The answer should consist of every line in the material below that has the word "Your".

┄┄┄┄┄┄┄┄┄┄┄┄┄┄┄┄┄┄┄┄

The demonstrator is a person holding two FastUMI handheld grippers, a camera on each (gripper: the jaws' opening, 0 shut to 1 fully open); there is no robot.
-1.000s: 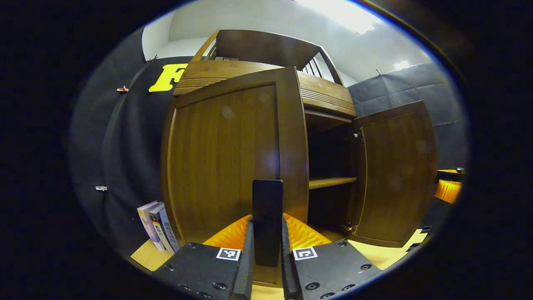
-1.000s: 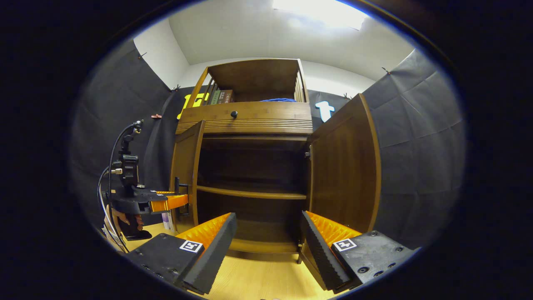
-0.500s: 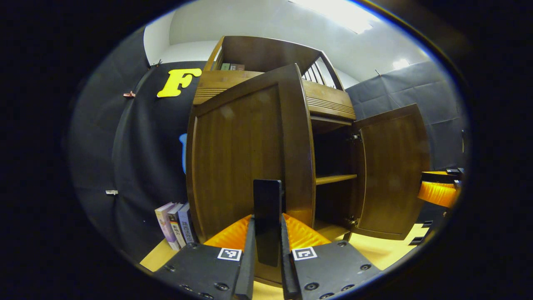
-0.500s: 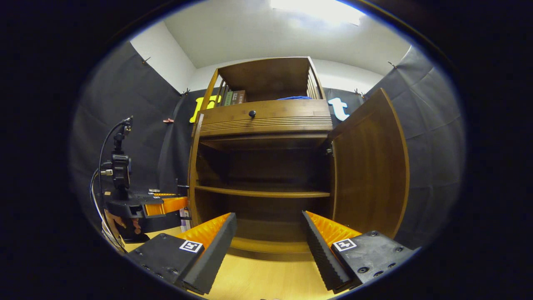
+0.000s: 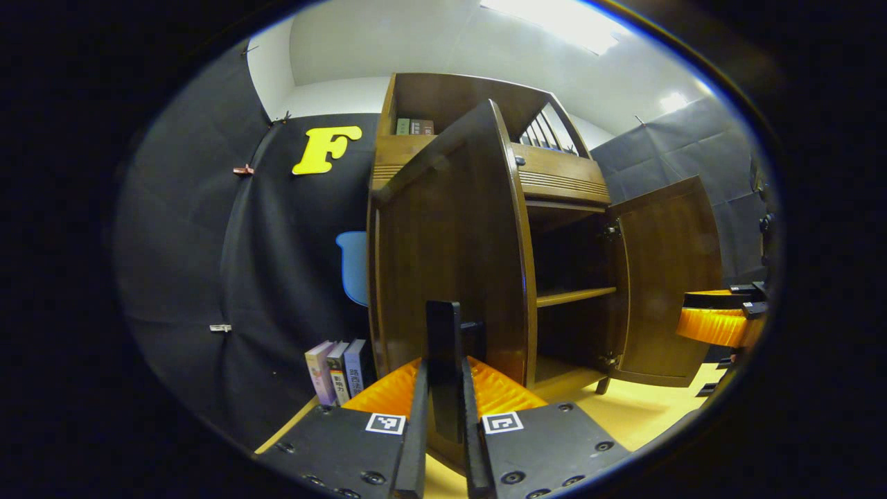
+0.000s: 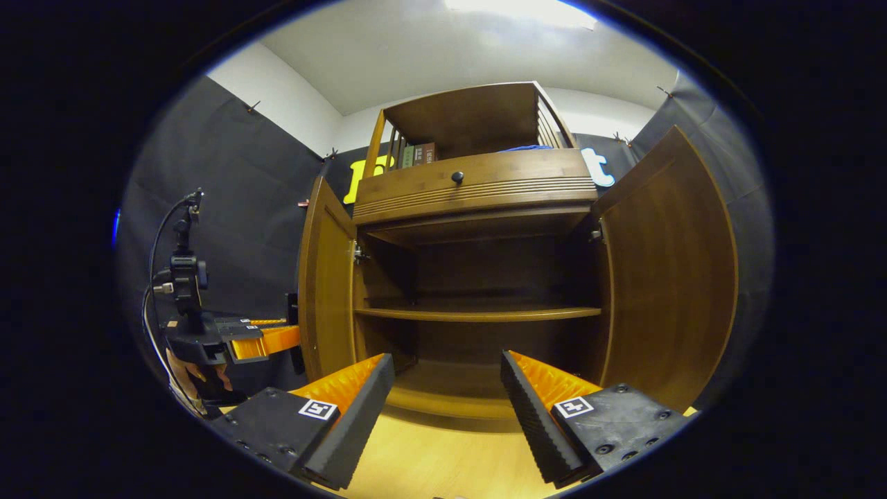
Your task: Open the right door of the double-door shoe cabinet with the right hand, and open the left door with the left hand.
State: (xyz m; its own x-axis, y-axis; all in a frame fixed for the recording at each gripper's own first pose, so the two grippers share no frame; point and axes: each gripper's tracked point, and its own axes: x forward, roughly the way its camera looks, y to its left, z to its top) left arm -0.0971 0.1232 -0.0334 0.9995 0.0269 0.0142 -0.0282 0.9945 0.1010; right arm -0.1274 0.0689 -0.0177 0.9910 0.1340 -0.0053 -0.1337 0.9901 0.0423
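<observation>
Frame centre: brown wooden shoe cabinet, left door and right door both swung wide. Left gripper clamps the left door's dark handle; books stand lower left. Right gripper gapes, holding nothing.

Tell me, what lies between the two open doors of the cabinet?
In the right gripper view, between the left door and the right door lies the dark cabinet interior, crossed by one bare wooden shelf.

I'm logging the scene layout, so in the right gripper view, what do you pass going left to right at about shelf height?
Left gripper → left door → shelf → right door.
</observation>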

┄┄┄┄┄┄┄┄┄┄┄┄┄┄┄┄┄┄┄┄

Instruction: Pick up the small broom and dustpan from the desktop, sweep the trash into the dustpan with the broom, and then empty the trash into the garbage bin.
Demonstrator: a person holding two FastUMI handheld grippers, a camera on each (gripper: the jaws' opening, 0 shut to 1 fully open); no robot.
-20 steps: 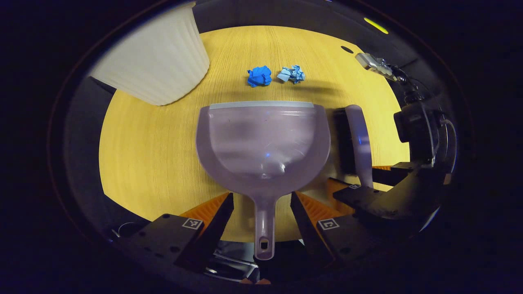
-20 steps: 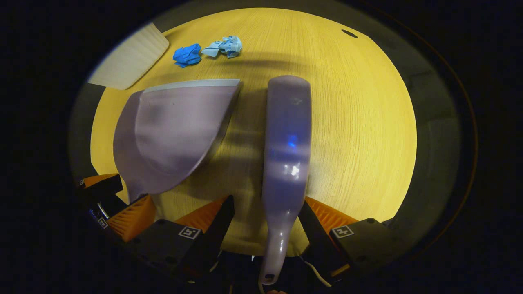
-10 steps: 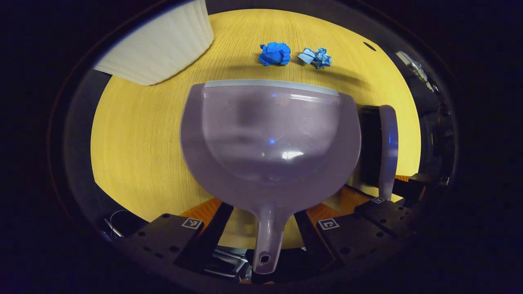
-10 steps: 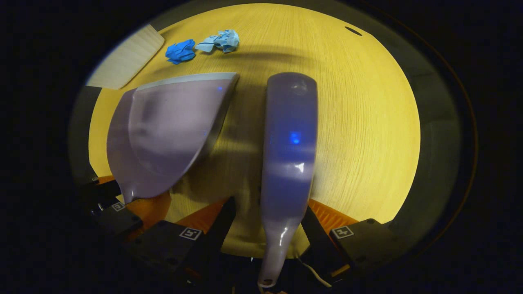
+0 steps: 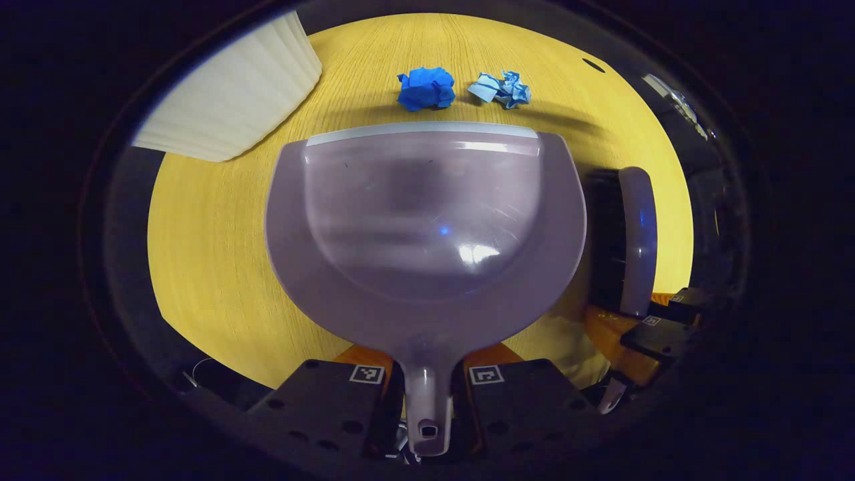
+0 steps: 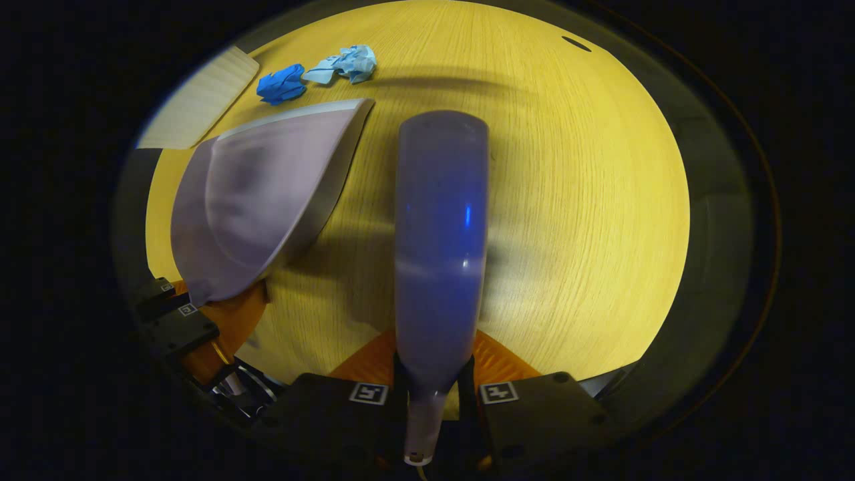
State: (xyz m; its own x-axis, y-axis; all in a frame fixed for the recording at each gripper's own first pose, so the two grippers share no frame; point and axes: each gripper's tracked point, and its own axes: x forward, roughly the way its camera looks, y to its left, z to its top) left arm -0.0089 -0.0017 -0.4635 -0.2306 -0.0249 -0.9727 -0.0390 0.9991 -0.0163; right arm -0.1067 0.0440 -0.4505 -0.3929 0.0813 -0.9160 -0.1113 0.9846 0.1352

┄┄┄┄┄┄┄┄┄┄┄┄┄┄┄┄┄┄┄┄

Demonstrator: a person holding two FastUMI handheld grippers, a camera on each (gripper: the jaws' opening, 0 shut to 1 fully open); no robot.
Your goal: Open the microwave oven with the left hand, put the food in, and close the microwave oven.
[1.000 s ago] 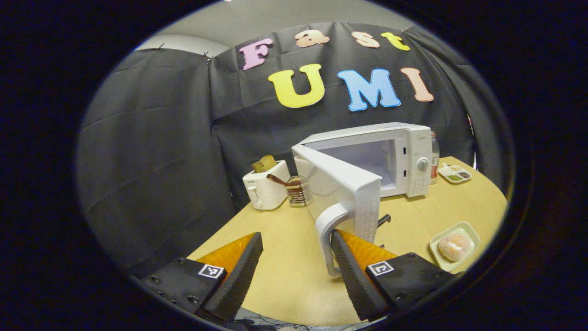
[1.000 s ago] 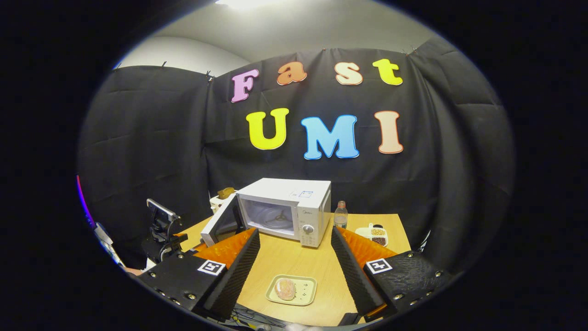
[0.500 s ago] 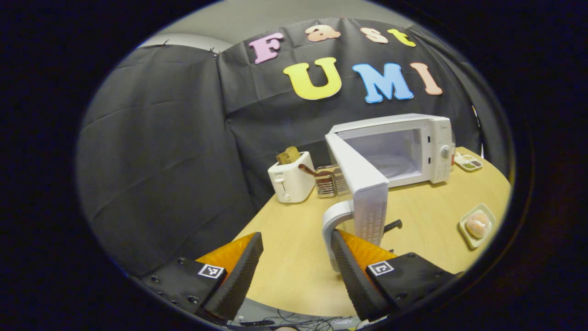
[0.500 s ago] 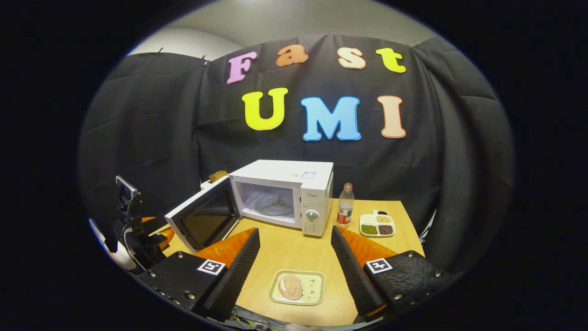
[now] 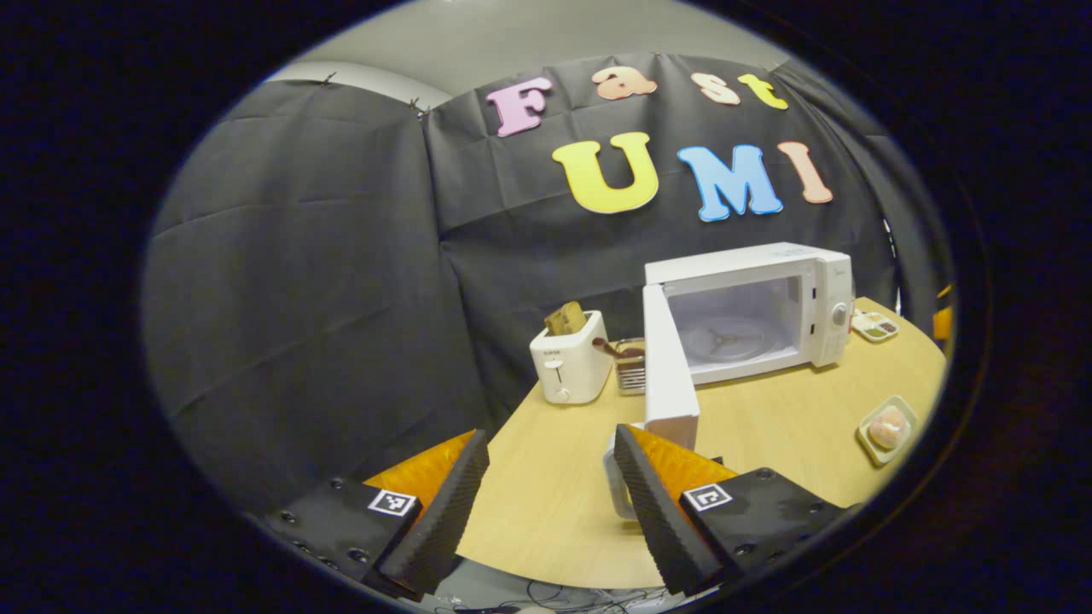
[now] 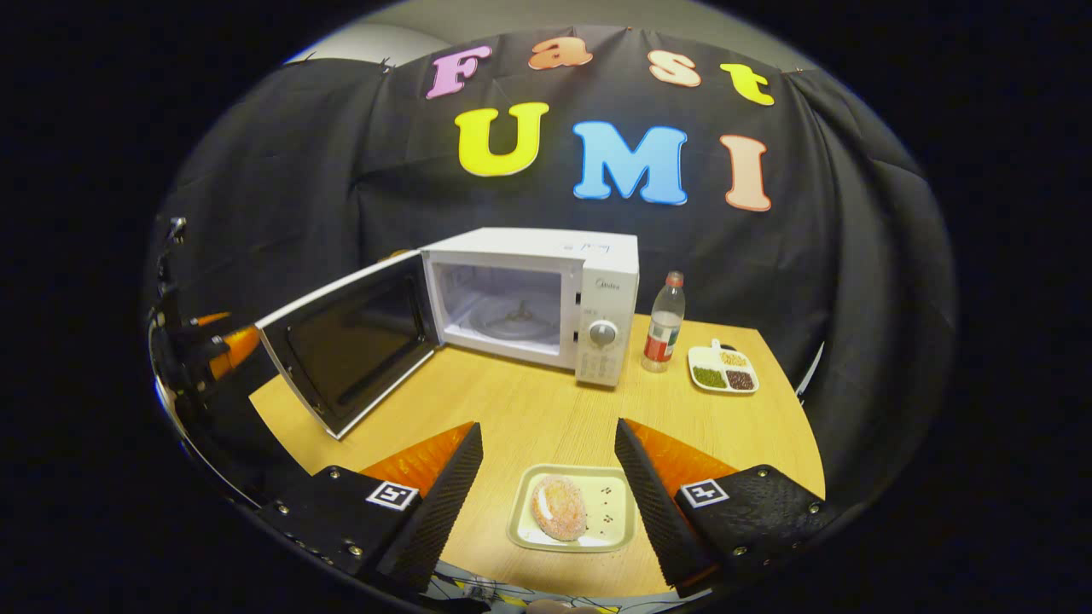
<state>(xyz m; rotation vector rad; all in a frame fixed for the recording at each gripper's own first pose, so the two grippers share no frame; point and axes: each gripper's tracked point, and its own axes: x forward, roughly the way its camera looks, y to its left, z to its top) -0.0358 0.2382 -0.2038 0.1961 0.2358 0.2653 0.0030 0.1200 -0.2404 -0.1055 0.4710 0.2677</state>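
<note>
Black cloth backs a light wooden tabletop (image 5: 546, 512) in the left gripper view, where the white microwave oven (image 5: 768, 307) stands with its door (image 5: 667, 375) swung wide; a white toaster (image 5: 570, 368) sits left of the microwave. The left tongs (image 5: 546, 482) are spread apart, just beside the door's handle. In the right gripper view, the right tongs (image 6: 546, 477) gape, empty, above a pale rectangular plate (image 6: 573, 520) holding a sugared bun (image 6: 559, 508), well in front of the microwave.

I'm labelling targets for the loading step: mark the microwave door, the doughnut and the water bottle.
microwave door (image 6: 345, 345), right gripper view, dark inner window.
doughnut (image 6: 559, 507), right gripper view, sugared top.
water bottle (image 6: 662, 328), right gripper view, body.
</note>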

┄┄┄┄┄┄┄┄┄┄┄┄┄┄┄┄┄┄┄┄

Output of the task:
Your task: Open the right door of the double-door shoe cabinet with the right hand, and open the left door with the left hand.
Your goal: Open the microwave oven with the left hand, put the food in, and close the microwave oven.

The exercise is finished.